#### [WHAT TO PRODUCE]
The expected output is every line of the data exactly as shown, minus the images.

#### [DATA BELOW]
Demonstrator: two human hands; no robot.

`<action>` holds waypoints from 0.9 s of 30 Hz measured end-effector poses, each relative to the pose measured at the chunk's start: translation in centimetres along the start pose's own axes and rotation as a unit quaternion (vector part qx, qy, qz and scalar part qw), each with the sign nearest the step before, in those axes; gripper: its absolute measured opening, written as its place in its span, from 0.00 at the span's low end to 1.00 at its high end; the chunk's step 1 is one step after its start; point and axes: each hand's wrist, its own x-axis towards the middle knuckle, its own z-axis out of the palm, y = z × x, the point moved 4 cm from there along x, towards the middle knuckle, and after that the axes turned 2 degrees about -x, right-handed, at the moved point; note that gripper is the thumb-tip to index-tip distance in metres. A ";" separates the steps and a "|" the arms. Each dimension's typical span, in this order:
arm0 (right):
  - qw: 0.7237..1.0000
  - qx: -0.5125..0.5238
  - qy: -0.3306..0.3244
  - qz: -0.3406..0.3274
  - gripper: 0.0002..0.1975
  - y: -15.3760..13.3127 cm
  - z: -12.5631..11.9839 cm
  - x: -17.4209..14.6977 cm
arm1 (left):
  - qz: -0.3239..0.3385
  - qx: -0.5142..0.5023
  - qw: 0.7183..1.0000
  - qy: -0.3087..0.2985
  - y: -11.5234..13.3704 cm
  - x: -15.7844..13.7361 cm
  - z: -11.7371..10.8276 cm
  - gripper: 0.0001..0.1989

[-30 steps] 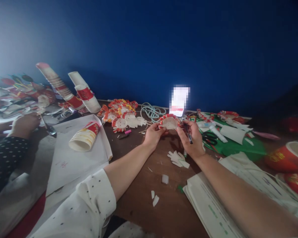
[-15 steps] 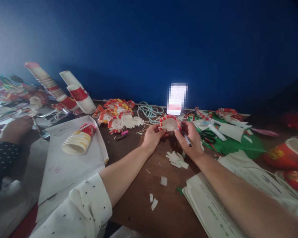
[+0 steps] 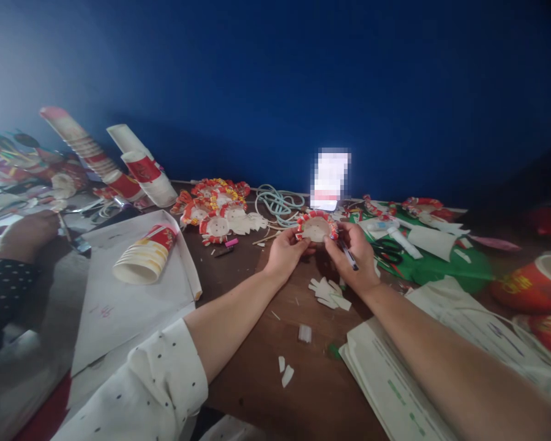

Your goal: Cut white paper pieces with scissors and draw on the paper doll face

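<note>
A round paper craft face (image 3: 316, 230), pale with a curled red-and-white fringe, is held upright between both hands above the table. My left hand (image 3: 286, 253) grips its left edge, thumb in front. My right hand (image 3: 356, 260) pinches the right edge and also keeps a pen (image 3: 349, 257) among its fingers, slanting downward. Below the hands lie white paper cutouts (image 3: 328, 294) shaped like small hands. Left of them is a pile of similar fringed paper faces (image 3: 217, 205), with a pink marker cap (image 3: 231, 242) in front.
A stack of paper cups (image 3: 140, 263) lies on a white box lid (image 3: 105, 331). A lit phone (image 3: 327, 199) stands by the blue wall, beside coiled cord (image 3: 280, 205). Scissors (image 3: 388, 252) and a glue gun (image 3: 395, 236) rest on green material. At left is a co-worker's hand (image 3: 25, 236).
Hardly anything differs: the view has shifted slightly, and both hands keep hold of the paper face in nearly the same pose.
</note>
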 end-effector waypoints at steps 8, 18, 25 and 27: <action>1.000 -0.006 -0.017 0.022 0.18 0.2 0.1 0.0 | -0.001 0.012 1.000 0.011 -0.1 0.1 0.0 0.09; 1.000 0.011 -0.009 0.014 0.20 -0.7 -0.2 -0.1 | 0.003 0.015 0.999 0.030 -0.1 0.2 -0.3 0.09; 0.998 -0.015 0.054 -0.001 0.22 -0.2 -0.9 0.5 | 0.013 -0.003 0.998 0.067 0.1 0.5 -0.6 0.08; 0.996 -0.070 0.052 -0.001 0.20 0.2 -1.3 1.0 | 0.019 0.004 0.997 0.075 0.2 0.6 -0.8 0.07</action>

#### [OUTPUT OF THE TASK]
Demonstrator: two human hands; no robot.

`<action>` holds waypoints from 0.9 s of 30 Hz measured end-effector poses, each relative to the pose measured at the chunk's start: translation in centimetres along the start pose's own axes and rotation as a unit quaternion (vector part qx, qy, qz and scalar part qw), each with the sign nearest the step before, in those axes; gripper: its absolute measured opening, written as its place in its span, from 0.00 at the span's low end to 1.00 at its high end; the chunk's step 1 is one step after its start; point and axes: each hand's wrist, its own x-axis towards the middle knuckle, its own z-axis out of the palm, y = z × x, the point moved 4 cm from there along x, towards the middle knuckle, and after that the axes turned 2 degrees about -x, right-handed, at the moved point; note that gripper is the thumb-tip to index-tip distance in metres. A ";" separates the steps and a "|" the arms. Each dimension's typical span, in this order:
arm0 (right):
  - qw: 0.7237..1.0000
  - qx: -0.5125..0.5238
  - qy: -0.3306..0.3244
  - qz: -0.3406..0.3274
  - gripper: 0.0002..0.1975
  - y: -15.3760..13.3127 cm
  - z: -12.5631..11.9839 cm
  - x: -17.4209..14.6977 cm
arm1 (left):
  - qz: -0.3239..0.3385
  - qx: -0.5142..0.5023
  - qw: 0.7183..1.0000
  - qy: -0.3087..0.2985
  - y: -11.5234..13.3704 cm
  - x: -15.7844..13.7361 cm
  - z: -11.7371..10.8276 cm
  - gripper: 0.0001..0.1989

[-30 steps] 
[-15 steps] 
[+0 steps] 

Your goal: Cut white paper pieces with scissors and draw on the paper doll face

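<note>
A round paper craft face (image 3: 316, 230), pale with a curled red-and-white fringe, is held upright between both hands above the table. My left hand (image 3: 286, 253) grips its left edge, thumb in front. My right hand (image 3: 356, 260) pinches the right edge and also keeps a pen (image 3: 349, 257) among its fingers, slanting downward. Below the hands lie white paper cutouts (image 3: 328, 294) shaped like small hands. Left of them is a pile of similar fringed paper faces (image 3: 217, 205), with a pink marker cap (image 3: 231, 242) in front.
A stack of paper cups (image 3: 140, 263) lies on a white box lid (image 3: 105, 331). A lit phone (image 3: 327, 199) stands by the blue wall, beside coiled cord (image 3: 280, 205). Scissors (image 3: 388, 252) and a glue gun (image 3: 395, 236) rest on green material. At left is a co-worker's hand (image 3: 25, 236).
Hardly anything differs: the view has shifted slightly, and both hands keep hold of the paper face in nearly the same pose.
</note>
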 end-effector waypoints at steps 8, 18, 25 and 27: <action>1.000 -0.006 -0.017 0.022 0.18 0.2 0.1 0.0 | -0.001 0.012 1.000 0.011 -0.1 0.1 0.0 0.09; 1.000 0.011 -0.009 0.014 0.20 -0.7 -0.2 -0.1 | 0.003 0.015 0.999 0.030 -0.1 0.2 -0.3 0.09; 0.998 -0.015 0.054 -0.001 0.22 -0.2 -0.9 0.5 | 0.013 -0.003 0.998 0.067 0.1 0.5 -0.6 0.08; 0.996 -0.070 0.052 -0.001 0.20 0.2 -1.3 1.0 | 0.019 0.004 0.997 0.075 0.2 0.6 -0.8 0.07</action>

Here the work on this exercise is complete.